Improving Advance Directives with Video
In the famous opening scene of Annie Hall, the film’s main character tells a joke about two elderly women who are lamenting the decline of a restaurant. The first woman says “‘Boy, the food at this place is really terrible.’ The other one says, ‘Yeah, I know. And such small portions.’” If you’ll permit a health ethics joke, a similar lament applies to advance directives: They’re unhelpful and too few people have them.
This is an exaggeration. Many people do have advance directives, which detail an individual’s wishes should they lose decision-making capacity, and most jurisdictions have laws that require substitute decision-makers (SDMs) to make healthcare decisions for the patient in accordance with those wishes, if known. Further, some patients have thorough and clearly documented wishes in an advance directive. So they can be useful.
All too frequently, the problem is that patients have advance directives that the SDM and care team are unable to rely on for clear guidance. One common reason is that the directive is too vague. It might say “I want no heroic measures” or “I don’t want to be hooked up to machines”, leaving the SDM to determine where the boundary of heroism is located and whether, say, an IV for saline constitutes being attached to a machine. Another problem is that the directive will be very specific about some particular disease or outcome the patient is worried about, but it’s difficult to generalize from those details.
Studies have found that physicians and nurses frequently misinterpret advance directives. A 2008 study found that 79 percent of surveyed providers equated the mere existence of a living will that called for the removal of life-sustaining treatment when it “serves only to prolong the process of my dying” with an enacted one. In other words, four-fifths of providers thought a Do-Not-Resuscitate order was justified right away, even though the patient wasn’t end-of-life.
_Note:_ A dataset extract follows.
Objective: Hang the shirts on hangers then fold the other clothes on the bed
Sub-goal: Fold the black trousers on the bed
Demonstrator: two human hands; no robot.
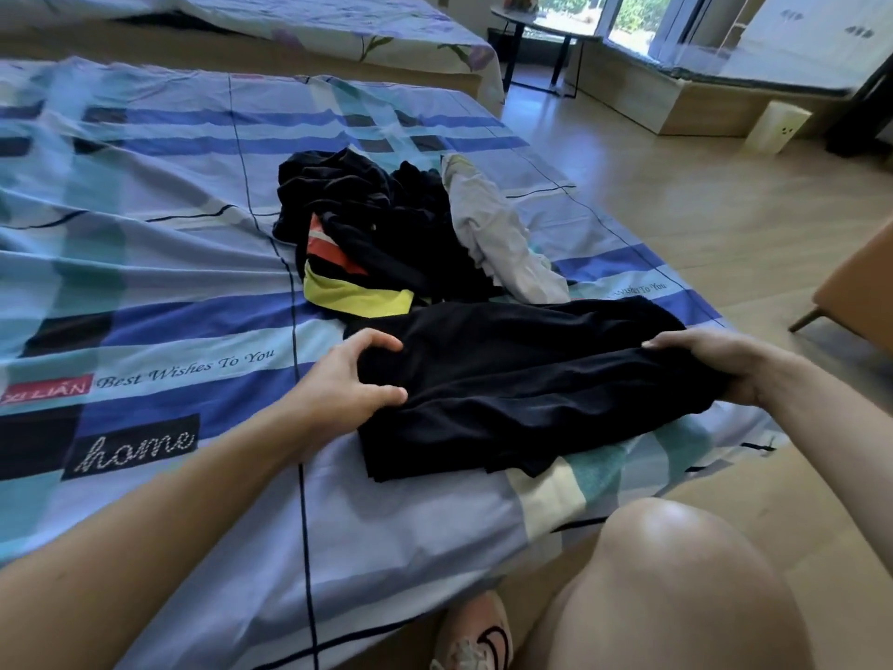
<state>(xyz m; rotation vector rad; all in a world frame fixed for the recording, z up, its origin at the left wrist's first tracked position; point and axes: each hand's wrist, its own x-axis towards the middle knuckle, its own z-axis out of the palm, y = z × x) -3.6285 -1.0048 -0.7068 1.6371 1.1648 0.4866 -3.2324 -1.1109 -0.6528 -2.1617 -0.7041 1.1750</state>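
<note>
A black garment (pixel 522 384) lies spread near the front right corner of the bed (pixel 159 263), which has a blue checked sheet. My left hand (pixel 352 374) rests at the garment's left edge with thumb and fingers curved round the cloth. My right hand (pixel 720 360) grips the garment's right end, where the cloth is bunched under the fingers. Behind it lies a pile of dark clothes (pixel 367 210) with an orange and yellow piece (pixel 348 282), and a pale grey garment (pixel 497 234) lies to the pile's right.
My bare knee (pixel 676 573) and a pink shoe (pixel 473 631) are at the bed's front edge. A second bed (pixel 338 26) stands behind. A round side table (pixel 541 26), a window bench and an orange chair (pixel 855 292) stand on the wooden floor at right.
</note>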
Yet another issue is that SDMs and care teams are sometimes doubtful of the validity of advance directives. This is a common reason for clinical ethics consultations. Since many jurisdictions allow people to execute advance directives with only a witness (i.e., no lawyer, notary, or doctor is necessary), families will sometimes be concerned that a patient was coerced or didn’t have the capacity to sign a new directive. It’s difficult to prove this one way or the other, and only a court can overturn it, so the default is to accept the directive as valid. However, these doubts can influence the confidence of the care team in choosing a plan of care.
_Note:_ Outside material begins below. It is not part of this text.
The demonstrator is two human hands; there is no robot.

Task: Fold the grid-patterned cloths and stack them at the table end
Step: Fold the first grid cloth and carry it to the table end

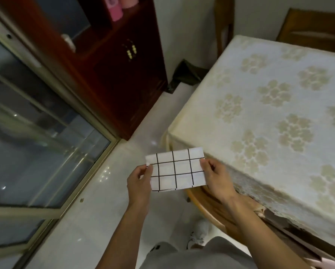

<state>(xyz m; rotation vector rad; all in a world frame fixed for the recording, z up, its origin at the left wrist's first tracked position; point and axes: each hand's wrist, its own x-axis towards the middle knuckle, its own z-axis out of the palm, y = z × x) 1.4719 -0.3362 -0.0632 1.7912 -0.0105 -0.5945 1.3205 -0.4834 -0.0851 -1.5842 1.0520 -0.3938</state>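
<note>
Left hand (140, 178) pinches the left edge of a folded grid-patterned cloth (176, 168), thumb on top and fingers curled beneath. Right hand (215, 175) pinches the opposite edge in the same way, so the cloth is stretched flat between the two. It is a white rectangle crossed by thin black lines and is held in the air off the table's near left corner, just beside the edge and not resting on the top.

The table (279, 84) is covered by a cream tablecloth (230, 107) with pale flower clusters and a lace border that hangs over the side. A wooden chair (217, 208) is tucked under the table's near edge, below the right forearm. Another chair back (223, 22) stands at the table's far end. On the pale tiled floor (96, 220) left of the table, a white shoe (198, 232) shows below the cloth. A dark bag (186, 74) lies on the floor by the table's far left corner. Further left of the table stands a dark red wooden cabinet (112, 74), and beyond it a sliding glass door (36, 142) in a metal frame.
</note>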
The value of an advance directive can be reduced in many ways, and there are efforts to increase the percentage of people who have them and the quality of the documents. In a previous insight article, I described the importance of discussing patient values to promote patient-centred care. Too often, there’s a reliance on paper documentation at the expense of substantial conversations.
But sometimes these conversations don’t take place, and, if they do, there are still problems. The physician involved can document that the patient had capacity at the time of the conversation and then include the patient’s requests, but others might have doubts. I have been involved in multiple cases where a patient has told me or a physician a certain wish, only for the family to deny that the patient expressed it.
One way to address some of these concerns is through video advance directives. In a 2020 article, Thaddeus Mason Pope describes some of the advantages of patients making video recordings of themselves. One benefit is that a video where the patient describes her wishes and how they might apply to various medical interventions will demonstrate her decision-making capacity. Pope cites court rulings that have relied on videos to verify capacity.
Another benefit of video advance directives is that they can dispel concerns about forgeries and coercion. A person giving details about their wishes on camera is likely to genuinely hold those beliefs. Videos can also help clarify wishes. Even the most thoroughly written advance directive can fail to capture factors that the SDM and care team will find relevant. A study that looked at this question found that physicians’ interpretations of wishes improved with videos (or transcripts of them).
Currently, video advance directives are uncommon. However, I’ve been involved in a few cases where they’ve been helpful. In one, a patient who was at risk of losing capacity was worried that his family wouldn’t believe his end-of-life wishes. In addition to documenting his wishes in the chart, ensuring that he executed a paper advance directive, and encouraging him to speak with his family, I also helped him record a video. (Most places don’t recognize videos as legal advance directives, so it’s still important to have a paper version.) When he lost capacity, his family was initially skeptical of the paper advance directive, but they were convinced by the video.
Advance care planning is a process to promote the most foundational bioethics principle: the care patients receive should align with their wishes, values, and beliefs. Videos are one tool to help achieve this goal.